British naval heritage at risk of being sold off
Artefacts from HMS Victory could be auctioned to pay for its excavation by US company
By Belinda Seppings. Conservation, Issue 235, May 2012
Published online: 16 May 2012
Archaeologists are up in arms over the Ministry of Defence’s (MoD’s) decision to transfer the management of an 18th-century British warship to a newly formed charitable body, the Maritime Heritage Foundation, which has entered into an agreement with the US ocean salvage company, Odyssey Marine Exploration, to raise the wreck. They fear that the public/private partnership will lead to the deaccession and sale of artefacts from HMS Victory (1744) to raise money to pay the salvor.
“It’s inconceivable that the government can be so misguided and ignore the Unesco convention,” says Robert Yorke, the chairman of the Joint Nautical Archaeology Policy Committee. The 2001 convention states that underwater cultural heritage should not be commercially exploited. “Britain has become a laughing stock,” Yorke says. Joe Flatman, a senior lecturer at the University College London’s Institute of Archaeology, thinks no archaeologist should sell recovered artefacts. “The minute you sell materials you aren’t doing archaeology,” he says.

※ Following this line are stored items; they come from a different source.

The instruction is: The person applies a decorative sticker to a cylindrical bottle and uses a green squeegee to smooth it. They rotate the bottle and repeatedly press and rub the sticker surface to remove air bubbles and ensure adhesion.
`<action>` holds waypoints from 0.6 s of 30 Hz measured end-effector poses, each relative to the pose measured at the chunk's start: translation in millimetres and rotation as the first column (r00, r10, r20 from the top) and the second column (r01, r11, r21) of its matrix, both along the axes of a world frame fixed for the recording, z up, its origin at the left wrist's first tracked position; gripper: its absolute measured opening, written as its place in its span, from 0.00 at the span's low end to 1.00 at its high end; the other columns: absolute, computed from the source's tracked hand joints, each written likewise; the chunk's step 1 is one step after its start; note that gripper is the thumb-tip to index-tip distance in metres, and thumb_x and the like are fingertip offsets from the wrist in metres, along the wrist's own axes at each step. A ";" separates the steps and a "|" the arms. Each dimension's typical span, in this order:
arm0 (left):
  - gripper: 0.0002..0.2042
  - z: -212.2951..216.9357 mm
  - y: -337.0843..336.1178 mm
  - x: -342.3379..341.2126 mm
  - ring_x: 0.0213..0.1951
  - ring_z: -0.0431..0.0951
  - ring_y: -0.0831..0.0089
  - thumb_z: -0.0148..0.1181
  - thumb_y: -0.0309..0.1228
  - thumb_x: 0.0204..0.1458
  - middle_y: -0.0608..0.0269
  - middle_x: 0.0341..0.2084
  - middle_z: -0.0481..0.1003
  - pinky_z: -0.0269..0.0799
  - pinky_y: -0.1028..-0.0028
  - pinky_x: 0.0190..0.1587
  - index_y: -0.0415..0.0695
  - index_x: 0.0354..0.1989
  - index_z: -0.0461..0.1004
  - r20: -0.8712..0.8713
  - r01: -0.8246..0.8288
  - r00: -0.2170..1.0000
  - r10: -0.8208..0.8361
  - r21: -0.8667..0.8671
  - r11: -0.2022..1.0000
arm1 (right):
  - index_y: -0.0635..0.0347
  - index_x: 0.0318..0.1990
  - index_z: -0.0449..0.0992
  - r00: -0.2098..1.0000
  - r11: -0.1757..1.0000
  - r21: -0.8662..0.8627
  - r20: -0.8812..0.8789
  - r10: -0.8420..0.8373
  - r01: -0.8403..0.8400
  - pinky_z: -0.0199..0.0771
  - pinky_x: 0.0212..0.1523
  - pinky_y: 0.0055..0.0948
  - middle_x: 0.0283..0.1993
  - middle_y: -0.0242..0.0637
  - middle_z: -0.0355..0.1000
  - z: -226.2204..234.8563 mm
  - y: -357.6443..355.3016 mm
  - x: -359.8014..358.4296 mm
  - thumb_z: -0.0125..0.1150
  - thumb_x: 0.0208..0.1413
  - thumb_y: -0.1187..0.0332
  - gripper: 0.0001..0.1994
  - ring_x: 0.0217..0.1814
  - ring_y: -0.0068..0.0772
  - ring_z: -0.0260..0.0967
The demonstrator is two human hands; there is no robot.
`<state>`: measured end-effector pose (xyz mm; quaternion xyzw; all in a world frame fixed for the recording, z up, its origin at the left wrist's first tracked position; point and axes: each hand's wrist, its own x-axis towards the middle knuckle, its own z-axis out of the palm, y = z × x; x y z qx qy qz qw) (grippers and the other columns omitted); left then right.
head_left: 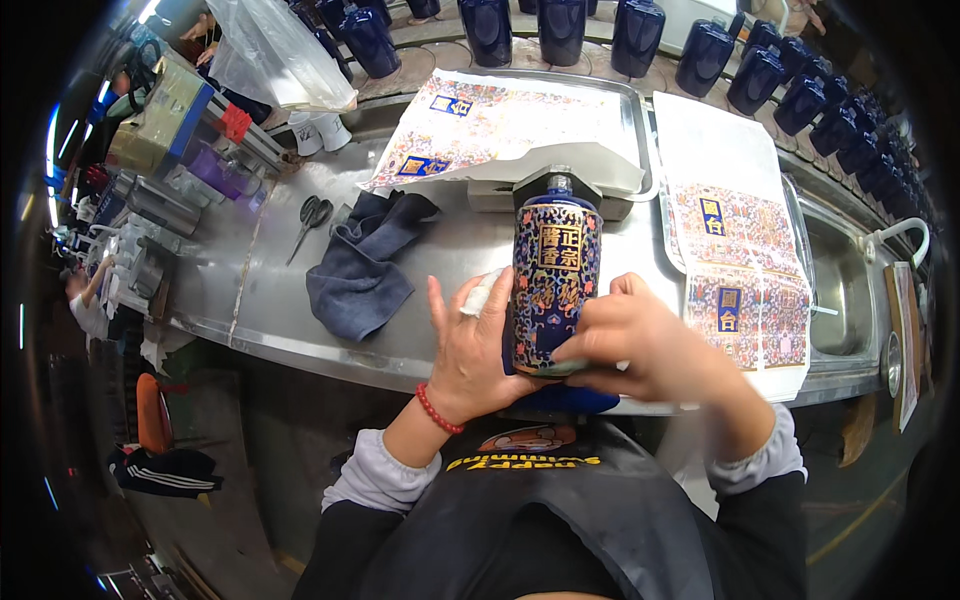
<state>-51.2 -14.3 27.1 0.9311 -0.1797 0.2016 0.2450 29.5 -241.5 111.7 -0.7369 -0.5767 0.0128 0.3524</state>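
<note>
A dark blue bottle (556, 290), wrapped in a colourful floral decal with gold lettering, is tilted in front of me with its neck away. My left hand (470, 350) grips its left side; white wrapping covers one finger and a red bead bracelet circles the wrist. At the bottle's lower right, my right hand (640, 340) has its fingers bent and pressed together against the decal's near end. Whatever those fingertips pinch is hidden, and the hand is slightly blurred. Something blue (565, 400) shows under the bottle's near end.
Decal sheets lie on a tray (640, 110) behind the bottle, and more decal sheets (740, 260) lie at the right. Left are a dark cloth (370, 265) and black scissors (313, 215). A sink (842, 285) stands far right. Blue bottles (562, 30) line the conveyor behind.
</note>
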 end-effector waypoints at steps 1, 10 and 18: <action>0.59 -3.8 -0.4 -0.2 0.64 0.64 0.51 0.73 0.65 0.36 0.49 0.61 0.69 0.30 0.28 0.69 0.32 0.70 0.57 -0.015 0.014 1.000 -0.014 -0.035 0.999 | 0.54 0.40 0.81 0.978 0.990 0.063 -0.172 -0.115 0.128 0.70 0.38 0.34 0.33 0.32 0.71 -7.7 -0.5 11.1 0.70 0.52 0.70 0.08 0.38 0.30 0.74; 0.63 0.5 1.1 -0.7 0.63 0.65 0.50 0.76 0.65 0.33 0.47 0.58 0.71 0.27 0.33 0.71 0.31 0.71 0.56 -0.014 0.022 1.000 -0.022 -0.006 1.000 | 0.55 0.39 0.80 0.983 0.980 0.155 -0.116 0.142 -0.123 0.71 0.33 0.38 0.31 0.34 0.71 -10.5 3.3 16.9 0.70 0.48 0.72 0.09 0.30 0.35 0.73; 0.63 0.4 -0.8 -2.6 0.65 0.63 0.49 0.75 0.65 0.34 0.46 0.61 0.69 0.27 0.33 0.71 0.30 0.71 0.55 -0.048 -0.004 0.999 0.005 0.004 1.000 | 0.48 0.37 0.81 0.995 0.998 0.059 0.086 -0.043 0.038 0.64 0.40 0.38 0.29 0.30 0.68 3.0 9.3 2.9 0.72 0.49 0.66 0.08 0.33 0.32 0.70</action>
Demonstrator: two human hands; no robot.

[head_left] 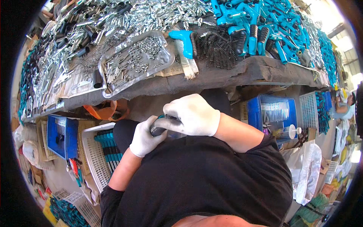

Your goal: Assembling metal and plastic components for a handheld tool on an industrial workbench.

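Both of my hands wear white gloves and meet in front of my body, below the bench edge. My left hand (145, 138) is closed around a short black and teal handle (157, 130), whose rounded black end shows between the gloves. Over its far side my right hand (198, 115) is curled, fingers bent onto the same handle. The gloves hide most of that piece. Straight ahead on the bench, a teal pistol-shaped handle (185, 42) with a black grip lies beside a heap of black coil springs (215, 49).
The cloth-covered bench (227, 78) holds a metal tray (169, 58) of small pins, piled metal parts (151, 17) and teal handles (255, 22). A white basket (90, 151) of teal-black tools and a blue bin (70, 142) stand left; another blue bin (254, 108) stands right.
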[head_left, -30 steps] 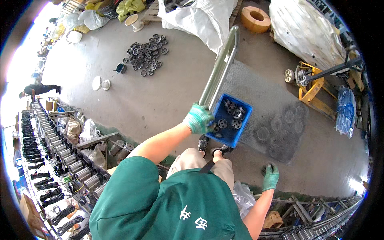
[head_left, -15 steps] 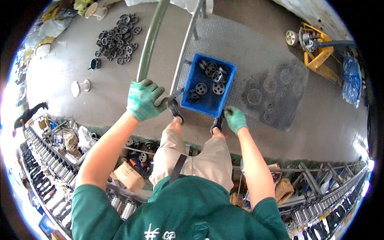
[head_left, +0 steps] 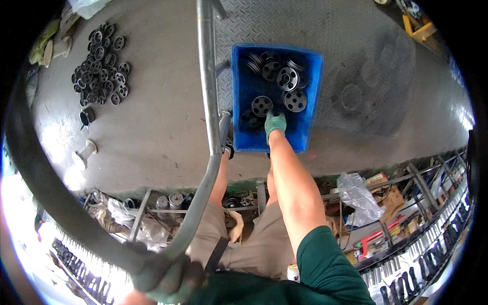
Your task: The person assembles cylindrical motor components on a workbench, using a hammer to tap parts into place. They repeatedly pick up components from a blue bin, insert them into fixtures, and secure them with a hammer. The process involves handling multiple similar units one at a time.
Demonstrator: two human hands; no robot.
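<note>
A blue plastic bin point(head_left: 314, 96) stands on the tread-plate bed point(head_left: 335, 30) of a platform cart. In it lie several dark metal wheels with round holes, some stacked and some flat. My right hand point(head_left: 275, 124), in a green glove, reaches down into the bin. Its fingers close on the lower rim of one holed wheel point(head_left: 262, 104). My left hand point(head_left: 168, 274), also gloved and blurred, is wrapped round the cart's tubular metal handle point(head_left: 195, 223) at the lower left. The handle passes close in front of me, along the bin's left side.
A heap of black wheels point(head_left: 99, 71) lies on the floor at the left. Near it stand a dark cup-like pot point(head_left: 87, 117) and a pale spool point(head_left: 84, 154). Racks with rollers and clutter run behind me. Part of a yellow pallet jack point(head_left: 419, 29) shows at the upper right.
I have bent lower, and the bin looks nearer. My right hand went from beside the bin into it, onto a wheel. My left hand, still on the handle, has come nearer me.
</note>
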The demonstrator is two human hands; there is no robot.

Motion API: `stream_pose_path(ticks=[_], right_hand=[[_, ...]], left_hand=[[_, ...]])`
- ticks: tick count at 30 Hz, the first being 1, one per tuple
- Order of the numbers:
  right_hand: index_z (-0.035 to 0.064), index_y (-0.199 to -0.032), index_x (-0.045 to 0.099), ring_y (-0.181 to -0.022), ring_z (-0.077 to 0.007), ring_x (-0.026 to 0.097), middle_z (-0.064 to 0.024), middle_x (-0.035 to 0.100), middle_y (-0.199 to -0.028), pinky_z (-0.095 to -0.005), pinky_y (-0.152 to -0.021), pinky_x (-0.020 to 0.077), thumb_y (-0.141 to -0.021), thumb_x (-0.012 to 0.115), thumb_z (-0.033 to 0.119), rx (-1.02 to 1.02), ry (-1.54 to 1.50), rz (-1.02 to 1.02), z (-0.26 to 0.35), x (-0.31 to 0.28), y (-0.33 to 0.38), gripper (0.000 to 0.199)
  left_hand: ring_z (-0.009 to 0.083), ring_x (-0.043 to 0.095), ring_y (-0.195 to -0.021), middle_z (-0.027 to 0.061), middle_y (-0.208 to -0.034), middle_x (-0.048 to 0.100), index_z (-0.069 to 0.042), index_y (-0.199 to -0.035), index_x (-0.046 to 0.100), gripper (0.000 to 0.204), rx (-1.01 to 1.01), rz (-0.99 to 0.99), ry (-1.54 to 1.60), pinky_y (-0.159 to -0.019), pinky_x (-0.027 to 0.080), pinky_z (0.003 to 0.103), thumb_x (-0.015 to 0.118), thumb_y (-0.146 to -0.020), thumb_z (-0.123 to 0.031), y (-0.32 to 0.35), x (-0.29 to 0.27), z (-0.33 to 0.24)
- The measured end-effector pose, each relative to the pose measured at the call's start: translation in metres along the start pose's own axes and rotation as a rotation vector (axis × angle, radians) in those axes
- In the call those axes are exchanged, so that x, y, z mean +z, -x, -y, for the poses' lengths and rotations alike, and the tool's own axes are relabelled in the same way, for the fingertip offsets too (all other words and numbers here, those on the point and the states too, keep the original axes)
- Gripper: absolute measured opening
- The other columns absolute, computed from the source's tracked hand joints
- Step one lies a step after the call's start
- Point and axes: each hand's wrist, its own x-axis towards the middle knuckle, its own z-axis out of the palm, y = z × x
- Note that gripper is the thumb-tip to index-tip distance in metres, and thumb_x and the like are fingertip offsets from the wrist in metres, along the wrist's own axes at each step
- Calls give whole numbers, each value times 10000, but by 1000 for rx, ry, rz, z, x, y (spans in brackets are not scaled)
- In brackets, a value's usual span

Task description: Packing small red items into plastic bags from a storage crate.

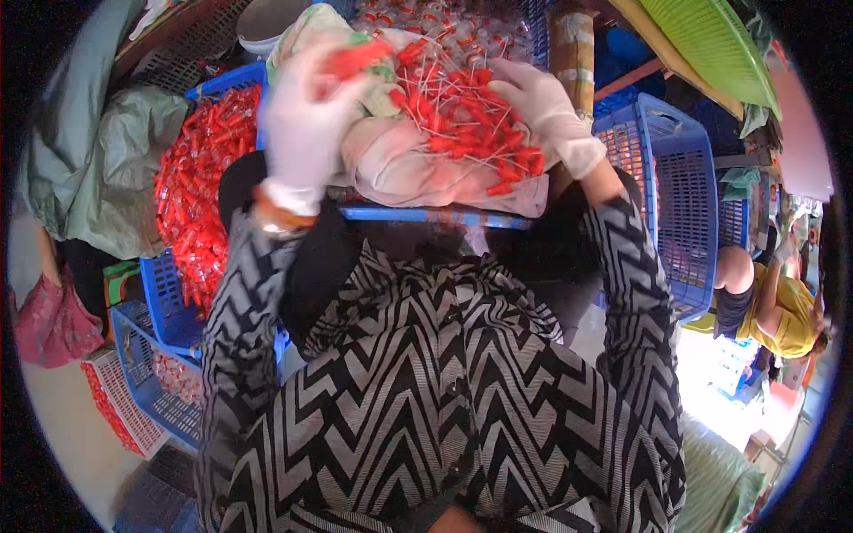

HMS Victory—not to be confused with Nelson’s flagship at the Battle of Trafalgar, HMS Victory (1759)—sank during a storm in 1744 under the command of John Balchin, an ancestor of Lord Lingfield, the chair of the foundation. The wreck was discovered in the English Channel in 2008 by Odyssey more than 100km from the Channel Islands.
The MoD and the Department for Culture, Media and Sport launched a public consultation in 2010 to discuss the wreck. In January, the MoD announced it would hand over management of the site to the foundation.
While the foundation’s aims are in line with the management and preservation of the wreck, the lack of public information available about the organisation has raised concerns. As we went to press the foundation’s website was just a landing page and our attempts to contact Lord Lingfield by phone, email and through the foundation’s public relations firm, failed. “We don’t know what it is,” Flatman says. “If they’d said, ‘we’re a new foundation, here are our objectives and these are our advisers’, I’d have no problem.”
Some say that the consultation should have reopened to allow established heritage charities to apply. “A closed deal has been done,” Flatman says. The MoD says the foundation was the only charity to come forward and is well suited to manage the site. “We did not know about the foundation’s contract with Odyssey when we gifted the wreck, but it is unsurprising; we expected they would need to buy in expertise,” says an MoD spokesman, who adds that the foundation must seek permission from the Secretary of State for Defence before disturbing, excavating or disposing of the site.
The MoD’s decision not to issue a departmental minute in the House of Commons as is customary with gifts exceeding £250,000 has also raised eyebrows. The MoD says HMS Victory did not require one, although Yorke estimates that the ship’s value is over £250,000.
“Odyssey has more experience conducting archaeological excavations on deep-ocean shipwrecks than anyone in the world,” says Odyssey’s chief executive, Greg Stemm. “Any deaccessioned artefacts will first be offered to museums before any duplicates are deaccessioned to private collectors.”
“The [Unesco] convention is a guide, not a bible, and we have a moral obligation to raise the ship,” says the director of Wreck Watch International, Sean Kingsley, who advises Odyssey.
Stemm says Odyssey is also in discussions with other organisations: “People are realising the public/private partnership is a valid way to manage our underwater cultural heritage without spending public money.”